Felicidade
Situação: Jovem cujo lema é “prefiro viver 10 anos a 1000 do que 1000 anos a 10” compreenda-se: máximo de prazer com o mínimo de dor, da forma mais imediata possível. Viver segundo o próprio instinto.
Jovem: A vida deve ser uma festa.
Pergunta: O que você entende por festa?
J: Realizar plenamente os meus desejos.
P: Quais as causas para ter os seus desejos, assim como possíveis efeitos de realizá-los? Por que esses e não outros?
J: Não me importa. Sentimento é uma coisa, pensamento é outra. Não quero racionalizar quem sou, é um intelectualismo desnecessário.

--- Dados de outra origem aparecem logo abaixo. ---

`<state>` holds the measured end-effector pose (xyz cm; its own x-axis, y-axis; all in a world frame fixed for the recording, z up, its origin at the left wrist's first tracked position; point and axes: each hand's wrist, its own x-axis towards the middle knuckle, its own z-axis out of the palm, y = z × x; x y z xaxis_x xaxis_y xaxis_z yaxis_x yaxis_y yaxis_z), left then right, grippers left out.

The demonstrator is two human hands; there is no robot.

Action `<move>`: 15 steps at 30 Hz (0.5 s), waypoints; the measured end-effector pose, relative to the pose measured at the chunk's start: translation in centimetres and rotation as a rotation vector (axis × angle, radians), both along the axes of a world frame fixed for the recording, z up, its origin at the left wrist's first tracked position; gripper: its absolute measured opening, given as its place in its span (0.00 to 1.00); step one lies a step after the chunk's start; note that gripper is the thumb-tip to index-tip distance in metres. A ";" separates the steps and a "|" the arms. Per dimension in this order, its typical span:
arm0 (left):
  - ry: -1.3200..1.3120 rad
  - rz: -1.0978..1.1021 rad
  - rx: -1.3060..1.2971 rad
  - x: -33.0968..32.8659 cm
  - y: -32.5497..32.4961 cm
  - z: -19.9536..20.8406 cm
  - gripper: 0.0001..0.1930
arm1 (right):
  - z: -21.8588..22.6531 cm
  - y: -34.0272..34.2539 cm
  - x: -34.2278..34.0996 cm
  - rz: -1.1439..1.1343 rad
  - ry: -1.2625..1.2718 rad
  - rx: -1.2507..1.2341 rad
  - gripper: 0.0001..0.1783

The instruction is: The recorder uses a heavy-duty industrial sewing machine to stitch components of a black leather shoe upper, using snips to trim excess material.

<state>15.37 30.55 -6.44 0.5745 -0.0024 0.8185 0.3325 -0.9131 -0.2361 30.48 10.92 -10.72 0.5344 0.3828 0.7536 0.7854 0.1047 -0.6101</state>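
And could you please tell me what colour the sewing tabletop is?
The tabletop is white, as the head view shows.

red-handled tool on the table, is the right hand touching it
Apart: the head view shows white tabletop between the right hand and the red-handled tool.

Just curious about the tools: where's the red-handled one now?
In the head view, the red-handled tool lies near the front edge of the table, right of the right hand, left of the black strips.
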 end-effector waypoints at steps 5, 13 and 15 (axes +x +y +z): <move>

P: Poucas coisas nascemos gostando, alguns tipos de toques, sons, cheiros, intensidades de luz e gustações, todas as outras aprendemos a gostar e então a desejar. Você diz ser o sentido da sua vida os seus desejos, mas não percebe as implicações de os atingir, além de não questioná-los e nem tampouco refletir se vale viver segundo eles. Assim, o sentido da sua vida é viver os seus gostos aprendidos de maneiras não percebidas, logo não aceitas.
Buscas o seu futuro de acordo com um passado não livre, torna-te um escravo que clama ser livre e assim festeja. Seus desejos tendem a serem baseados em efêmeras atividades, se assim for, a sua festa será regada a uma ansiedade em busca de algo que constantemente se dissolve, seus relacionamentos tenderão a serem intensos, rápidos e pouco encorpados, provavelmente terás uma sensação de vazio pouco compreendido, além de possivelmente solidão, pois muito do que alimenta vem com esforço, ou seja, um certo nível e forma de dor. Falas a língua de um desenfreado viver desejos, da dependência de prazer e de dor.
Por que não se libertar de si para então viver na sua livre festa, ou não.
Por felicidade compreenda-se: (1) sentir prazer ao estar contato com algo ou alguém que goste ou (2) ter prazer ao ter atividades produtoras de bons frutos .
A primeira definição tem como moral o próprio prazer, pois nela consiste apenas esse como finalidade nesse mesmo, a segunda é permeada por uma moral, implícita no termo “bons frutos”. Se bom é referido a uma valoração das posturas da atividade de alguém segundo certos critérios de valores, a primeira pergunta a ter seria qual critério, e por quê esse e não outros para afirmar o que são bons frutos?
Viver no máximo do prazer com o mínimo de dor da forma mais imediata possível, essa é a moral do hedonismo, como também do instinto e da sociedade atual, cuja bandeira hasteada é exatamente essa, no momento em que declama de forma exaltada entre lágrimas: “tenha coragem de seguir o seu coração meu filho!”, “sem sonhar não há vida”, “siga os seus sonhos sem questioná-los, apenas aceite-os, eles são a sua essência” e tantos outros jargões que são basicamente resumidos à frase inicial. Rara a exposição: “tenha a coragem de se perguntar pelo quê ser feliz e então dessa forma viva”, “ter prazer com quais atividades?”, “prazer pelo prazer?”, em outras palavras, com o quê ser feliz? Não mais a felicidade pela felicidade.
Numa sociedade onde essas idéias são “pregadas”, é promovida a morte de algumas religiões, pois essas propõem uma moral “acima” do prazer e dor, embora seu maior chamariz seja na sua maioria exatamente a venda de uma cura para dores, uma vida eterna, um contato com o “pai” e felicidade após a morte, para sempre .
Dessa forma posto, é buscada nenhuma regra para o viver senão as perguntas ordenadoras de como viver sejam essas de origem no tido como divino ou enraizado na mídia de uma maneira geral.
Portanto, as perguntas regedoras da reflexão se referem ao que é felicidade, suas implicações, suas causas, seus aspectos orgânicos e seus possíveis erros. Se após esses raciocínios, a resposta for o hedonismo, a escolha terá sido livre e não absorvida pelos meios de comunicação. Assim, a pergunta é: desejar o quê? Ao invés do desejo pelo desejo.
Alteração da palavra latina Félix no Dicionário Latino-Português de Torrinha.
Digo raro para evitar a possibilidade de uma imprecisa colocação, mas poderia ser dito que nunca vi, embora “saiba” da existência, pois se pensei é apenas razoável que outro também tenha assim feito.